And before the bartender could jabber on about which one I wanted, I pointed at bottles leaning together on the sagging shelf behind him. I kept saying ja ja ja louder and louder until his long creepy fingers touched the one that glowed at me the brightest. And when he did, the glow died.
Not a good sign.
He popped the cap with a Coke opener chained to his belt and dumped the foaming bottle in front of me. He marked the placemat, and I took it, and the beer, with me and slid off to the cover of a dark corner.
The patrons were either barefaced skinheads, or they had handlebar moustaches, hairy, and full of last week’s sweat. Their voices yelled, fell, and dulled the more I drank.
Is there lightning in here, or is it me? I thought.
I turned to see the tail end of a greatcoat sweep through the crowd and vanish under the mezzanine at the back. A mezzanine where biceps flexed and leathered crotches bulged through the gaps in the balustrade.
There was a full-on light explosion from nowhere, and a flicker that echoed into nothing before I could find the source.
I was packing my Polaroid sunglasses, but I would have looked obvious if I’d put them on.
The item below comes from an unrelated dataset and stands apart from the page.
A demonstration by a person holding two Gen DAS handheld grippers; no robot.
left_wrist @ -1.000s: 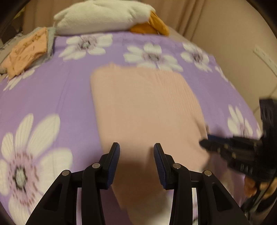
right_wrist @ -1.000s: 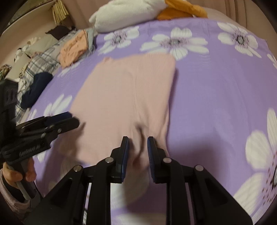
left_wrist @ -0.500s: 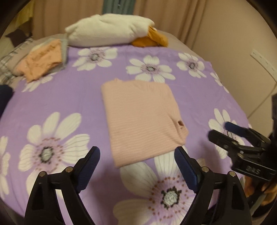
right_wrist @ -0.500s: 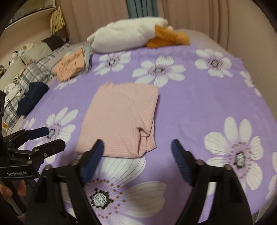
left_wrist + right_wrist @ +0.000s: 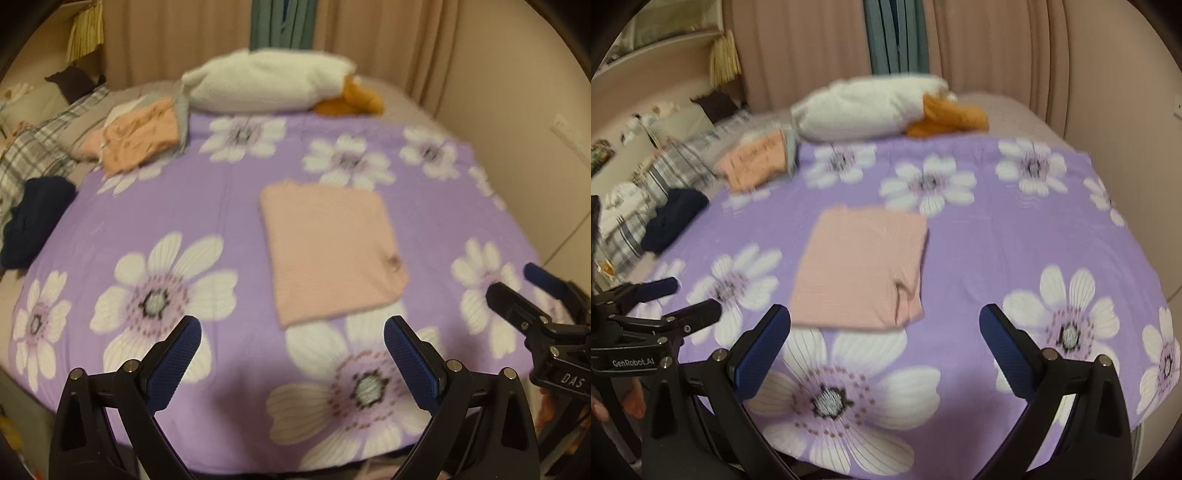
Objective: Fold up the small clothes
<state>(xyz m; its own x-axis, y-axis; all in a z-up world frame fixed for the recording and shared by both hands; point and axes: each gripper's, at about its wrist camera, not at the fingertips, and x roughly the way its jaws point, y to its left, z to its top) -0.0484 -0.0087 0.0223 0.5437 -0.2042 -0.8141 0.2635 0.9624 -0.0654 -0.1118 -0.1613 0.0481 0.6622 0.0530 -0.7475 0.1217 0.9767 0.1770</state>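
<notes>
Lying flat near the middle of a purple bedspread (image 5: 229,221) printed with large white flowers is a pink ribbed garment (image 5: 328,251), folded into a neat rectangle, with a small tucked fold showing at its near right corner. Two hand-held grippers hover above the near edge of the bed, both tilted down toward the cloth and both clear of it. The left gripper (image 5: 291,354) has just been opening and now stands wide, its blue-padded fingers (image 5: 173,365) spread far apart with nothing between them but bedspread. The right gripper (image 5: 884,343) has likewise just been opening and is spread just as wide, also empty; the garment lies just beyond its fingertips. Each gripper shows at the edge of the other's view, black with blue tips, and a bit of the person's hand (image 5: 631,402) can be seen under the left one. Toward the far left corner of the bedspread sits a folded peach garment (image 5: 140,140) on top of something grey. Along the far edge lies a bulky white bundle (image 5: 266,88) with an orange cloth (image 5: 351,99) against its right end. Off the left edge of the bedspread are a dark navy garment (image 5: 33,218) and plaid fabric (image 5: 33,155). Beige curtains (image 5: 177,37) hang behind the bed. Both views are slightly blurred.
</notes>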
I thought I was being intelligent.
Flash. Flicker.
What was that?
The light was so bright it bleached the flesh around me to bone-white translucent.
No one else seemed to notice, but every time the flash hit, my head gave a thud.
I decided to leave.
Not by front ways but by back alleyways.
Eyes crawled over me as I pushed my way through the crowd. I crept into shadows and around baffleboards hiding a snooker hall at the back of the bar. And with no one there but me, the voices behind me faded to nothing.
I reached out to walls that were pushing in at me on either side. They were soft and warm, like pulsating guts, and sweat dripped off them.
I clumped down wooden steps, my feet slipping.
There was a stink of burning wires and rancid butter, and it was thick.
I stopped for a second and heard slow waves suck at the bottom step.
Something glinted down there, and it felt like mucus was oozing over my boots.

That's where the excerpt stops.